The various floristic inventories which have been conducted in recent years, and one which is anticipated, through the RM are discussed below (Fig. 2). But first I will cover methodology.

During the first summer of a thesis project, Ernie and I alternate working with the student during three, sometimes four, two-week periods. This insures that our standards, as well as continuity with previous studies, are maintained. During the second field season, each of us may spend one two-week period with the student. Some of the projects have not been associated with Masters theses, but have been done solely by Ernie and myself.

Three things we request when doing an inventory are work space, access to a freezer for ice (made in one-gallon plastic milk jugs), and access to a shower. Because of the scale of the projects, it is imperative that we have a work center for the pressing and drying of specimens. We have been fortunate in nearly all of our studies to have had space and electricity supplied by state or federal agencies (UW Agricultural Extension Service, U. S. Forest Service, Bureau of Land Management, National Park Service, etc.).

In topographic basins, our general mode of operation is to choose an area which has not been surveyed. We drive to the site and collect all taxa of vascular plants encountered in flower and/or fruit, covering as many plant communities as possible, and often hiking several miles. Over the next ten miles, we look for new and diverse habitats, often stopping one to three times, to obtain material of species not collected at the first or subsequent sites. We then repeat the process over the next ten-mile segment of road, or one elsewhere in the basin. In part, the goal is to sample at frequent intervals in order to capture the diversity of taxa in the project area. But more so, we attempt to document morphological variation, or lack there of, and ecological and geographical distribution at a relatively fine scale. The samples are placed in plastic bags by location and habitat, stored on ice, and field data are recorded. Upon return to the work center (often late at night), the worker(s) showers, gets a good nights sleep (usually in personal vehicles), and then spends the next day pressing the material, again often late into the night. Of utmost importance is placing the plants into the ice chest (100 quart capacity) within a reasonable period of time. In montane areas, it is sufficiently cool to keep plant material fresh, stored in a backpack, for most of the day.

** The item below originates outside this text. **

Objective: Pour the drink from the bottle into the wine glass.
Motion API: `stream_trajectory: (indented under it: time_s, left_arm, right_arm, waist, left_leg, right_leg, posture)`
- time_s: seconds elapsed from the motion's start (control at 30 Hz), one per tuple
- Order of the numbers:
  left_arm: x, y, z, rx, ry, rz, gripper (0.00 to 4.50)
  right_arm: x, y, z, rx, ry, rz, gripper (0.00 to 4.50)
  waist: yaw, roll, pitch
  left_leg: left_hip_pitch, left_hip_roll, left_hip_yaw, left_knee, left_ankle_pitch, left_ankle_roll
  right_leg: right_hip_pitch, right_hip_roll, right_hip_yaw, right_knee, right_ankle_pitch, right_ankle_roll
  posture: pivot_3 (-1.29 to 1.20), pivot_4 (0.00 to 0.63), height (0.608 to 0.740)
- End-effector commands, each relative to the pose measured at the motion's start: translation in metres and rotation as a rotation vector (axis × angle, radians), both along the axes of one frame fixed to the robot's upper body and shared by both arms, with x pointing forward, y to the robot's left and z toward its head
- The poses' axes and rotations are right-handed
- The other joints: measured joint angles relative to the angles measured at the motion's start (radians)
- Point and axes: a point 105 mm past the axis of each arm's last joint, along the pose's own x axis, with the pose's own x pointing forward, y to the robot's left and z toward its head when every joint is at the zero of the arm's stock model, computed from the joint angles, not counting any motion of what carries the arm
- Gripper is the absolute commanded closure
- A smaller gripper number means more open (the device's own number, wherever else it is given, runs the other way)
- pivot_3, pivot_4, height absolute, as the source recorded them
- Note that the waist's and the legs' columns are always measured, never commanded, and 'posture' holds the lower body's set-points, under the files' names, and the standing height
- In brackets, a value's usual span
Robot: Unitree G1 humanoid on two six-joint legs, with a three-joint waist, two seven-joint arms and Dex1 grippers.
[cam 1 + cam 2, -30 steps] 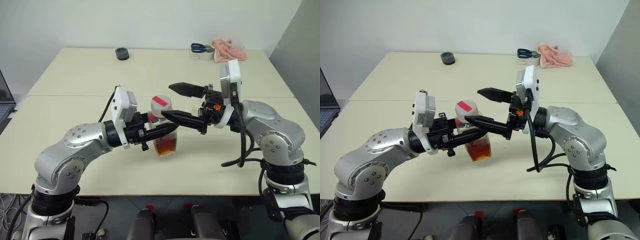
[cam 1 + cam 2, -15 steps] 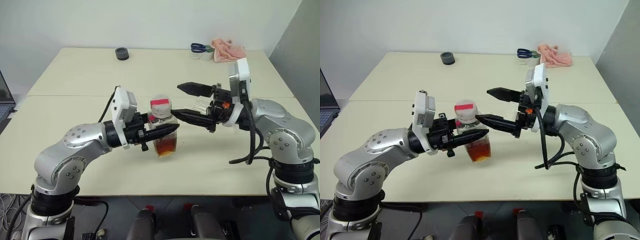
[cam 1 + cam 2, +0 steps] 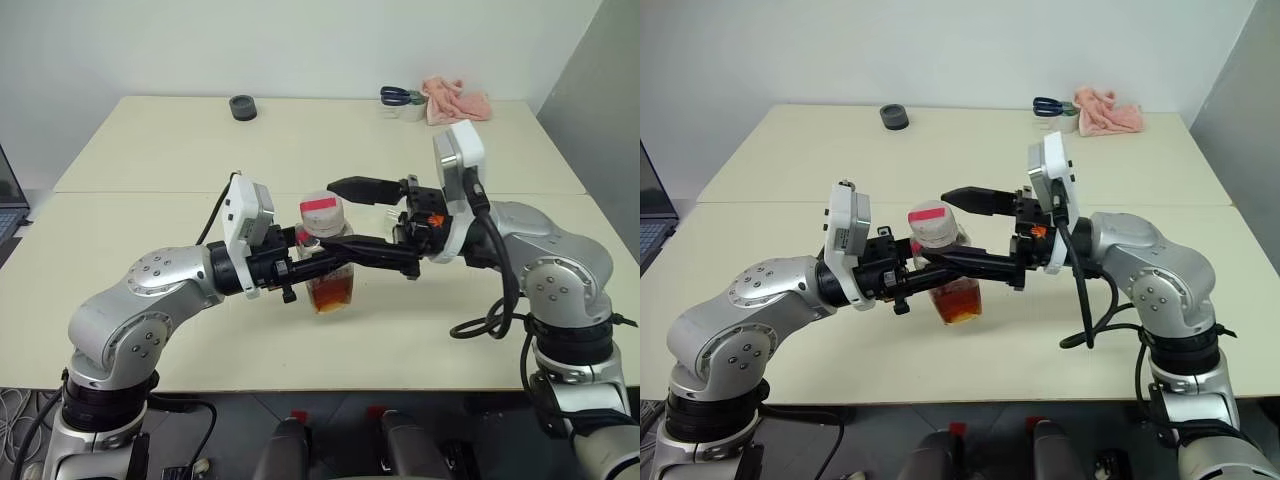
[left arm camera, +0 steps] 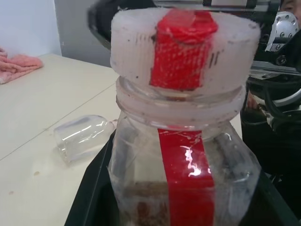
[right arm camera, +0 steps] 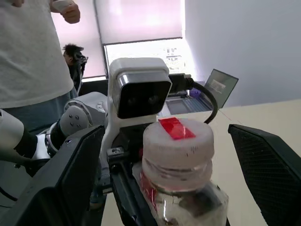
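a: how many bottles on the table (image 3: 150, 140)?
b: one bottle (image 3: 328, 262), upright near the table's front edge, with amber drink (image 3: 331, 292) in its lower part. one white cap (image 3: 322, 213) with a red strip, still on.
a: claws?
b: two. the left claw (image 3: 325, 266) is clamped on the bottle's body. the right claw (image 3: 345, 215) is spread wide, one finger on each side of the cap.
a: and glasses?
b: one wine glass (image 4: 82, 136), lying on its side just behind the bottle.
a: anything else?
b: behind the bottle, along the far edge: one dark roll (image 3: 244, 106), one pair of scissors (image 3: 397, 95), one pink cloth (image 3: 456, 98).
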Motion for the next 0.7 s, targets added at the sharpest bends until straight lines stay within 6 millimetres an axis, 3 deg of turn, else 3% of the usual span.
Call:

In mountainous regions (due to greater diversity, to being on foot with backpack, and to the significant elevational relief), the interval for repeating the collecting cycle is about five miles and often there are many more stops along the way. Following each trip, the route traveled and date are marked on a U. S. Geological Survey 7.5 minute sheet as well as a small-scale map of the area. The latter helps in planning trips as the season progresses.

Collecting tools have varied, but due to the hard and rocky substrates frequently encountered we mostly use a bricklayer's hammer with its chisel end. In the alpine we may employ a sturdy screw driver or a pocket knife.

Our plant driers have become more streamlined through the years but basically consists of a box 6' long, 20" wide, and 24" high built from 1/4" plywood. Two small door hinges, with removable pins, on each inside corner make it collapsible. Vent holes (1-1/4" in diameter) along the bottom on each side allow for the circulation of air. A frame covered with screen (1/4" mesh) at 20" above the floor prevents debris from falling into the box. Five sockets with 150 watt incandescent bulbs spaced along the floor provide the heat. End boards for plant presses are cut from 1/4" plywood; straps from 1/4 or 3/8" cotton sash cord (16.7' long; each with a loop tied at one end). Double-faced corrugates are purchased commercially.

Generally the collecting/drying cycle is 48 hrs. Plants obtained one day are placed on the drier the next and remain there for about 36 hrs. In our arid climate, most species dry within one cycle. What is not dry (e.g., conifers for which cones are stored separately in small paper bags numbered correspondingly; cacti and other succulents) is returned to the press. The dried plants in newspaper are placed in 6-8" stacks between two corrugates and tied with heavy string. They are stacked for eventual transport to the RM. Upon concluding a study, a map showing the collecting locations (e.g., Fig. 3), often a list of sites (by township, range, and section), and a species checklist are prepared and made available to individuals, often speciality collectors, interested in doing further fieldwork.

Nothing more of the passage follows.